The architecture of a system can be defined as the scheme by which the functions it performs are allocated to its constituent components. In the initial stages of design, it is common for several iterations to be considered for any given set of functional requirements by which a number of different architectures might be considered viable. However, viability, in some respects, is an arbitrary decision based on the designer’s knowledge and the user’s preferences.
The evidence suggests that the level of stakeholder engagement and the motivation of end users is a critical factor in developing systems which are fit for purpose. The contrast between the two perspectives of ‘success and failure’ can be clarified by considering the dynamics that occur between stakeholders within the organisation.
Whilst organisations have the capacity to deploy a range of stakeholders to attain specific functional objectives, not all stakeholders share the same goals of the organisation. The point being: not all stakeholders contribute to achievement, whether shared or explicit. In this situation, the people charged with managing complex systems will seek to eliminate unhelpful stakeholders where and when needs arise.
Technical and resource dependencies
In the IT Trade-Off, McManus suggests developing an ideal IS system. This proves difficult for two reasons: firstly because, given incomplete knowledge, those guiding the evolution of IS systems will not always be able to agree on how the product will be developed or which architectures, plans, and coordination mechanisms will be sufficient to establish effective coordination among teams.
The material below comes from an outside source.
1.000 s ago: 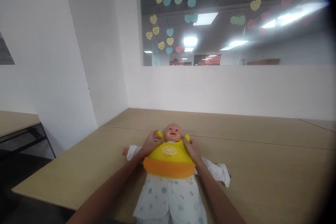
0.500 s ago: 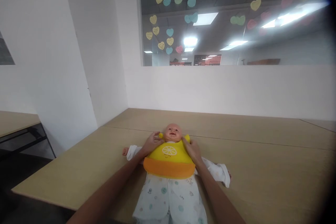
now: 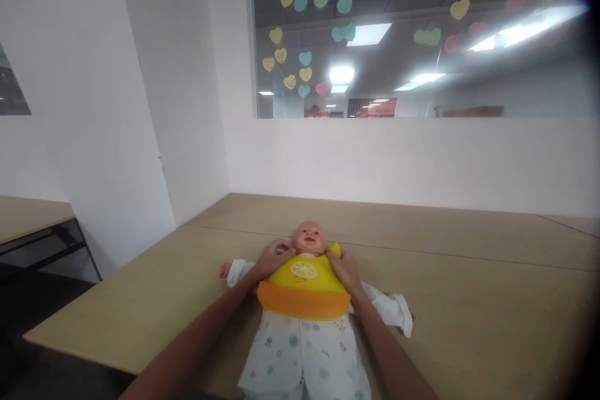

Secondly, estimates of tasks are inaccurate, process steps are executed imperfectly, technical requirements and technologies change, and people leave. Whilst Conway acknowledges the point that large IS applications can be successful, he also acknowledges that a manager will be vulnerable to the charge of mismanagement if he misses his targets without having applied all available resources. This awareness generates a high-pressured environment where managers take unnecessary risks as the team strives to adjust to the realities of the situation.
Conway’s original hypothesis, as applied to IS systems - that a design effort should be organised according to the need for information sharing between groups and sub-groups – does, in the main, hold true. Having a high-quality, modular design and using it as the basis for assigning work to different groups is good practice. Conway does not claim to understand, nor have answers to the constraints within IS development.
However, he does highlight the need for flexibility in organisations as an important requirement to effective design. The more robust the architecture, the more likely the organisation can successfully develop for different applications. Ultimately, exploring the issues associated with IS design helps to reveal development strategies for moving IS design and development towards the boundary of future knowledge.